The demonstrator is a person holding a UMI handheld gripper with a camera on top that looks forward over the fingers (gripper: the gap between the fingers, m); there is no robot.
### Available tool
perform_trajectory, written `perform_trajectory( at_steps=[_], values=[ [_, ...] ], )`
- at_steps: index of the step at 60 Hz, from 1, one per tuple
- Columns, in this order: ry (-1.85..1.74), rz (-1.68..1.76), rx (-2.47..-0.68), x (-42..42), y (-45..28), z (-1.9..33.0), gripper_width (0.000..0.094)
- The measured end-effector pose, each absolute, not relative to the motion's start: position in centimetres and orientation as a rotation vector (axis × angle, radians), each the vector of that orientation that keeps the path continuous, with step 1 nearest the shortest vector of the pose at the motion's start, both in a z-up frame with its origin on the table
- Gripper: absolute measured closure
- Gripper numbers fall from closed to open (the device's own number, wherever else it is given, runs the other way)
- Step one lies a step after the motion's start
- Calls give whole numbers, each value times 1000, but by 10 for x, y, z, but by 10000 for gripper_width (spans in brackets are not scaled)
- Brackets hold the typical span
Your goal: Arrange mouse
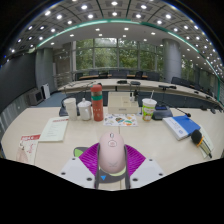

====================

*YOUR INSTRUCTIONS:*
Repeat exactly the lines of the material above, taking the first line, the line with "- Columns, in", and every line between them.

*TASK SOLUTION:*
The demonstrator is a person holding a UMI handheld gripper with a camera on top that looks forward over the fingers (gripper: the gap between the fingers, m); there is no robot.
### Available tool
perform_trajectory, written `perform_trajectory( at_steps=[_], values=[ [_, ...] ], )`
- at_steps: index of the step at 60 Hz, from 1, one per tuple
- Columns, in this order: ry (-1.85..1.74), rz (-1.68..1.76), rx (-2.47..-0.68), x (-42..42), y (-45..28), z (-1.9..33.0), gripper_width (0.000..0.094)

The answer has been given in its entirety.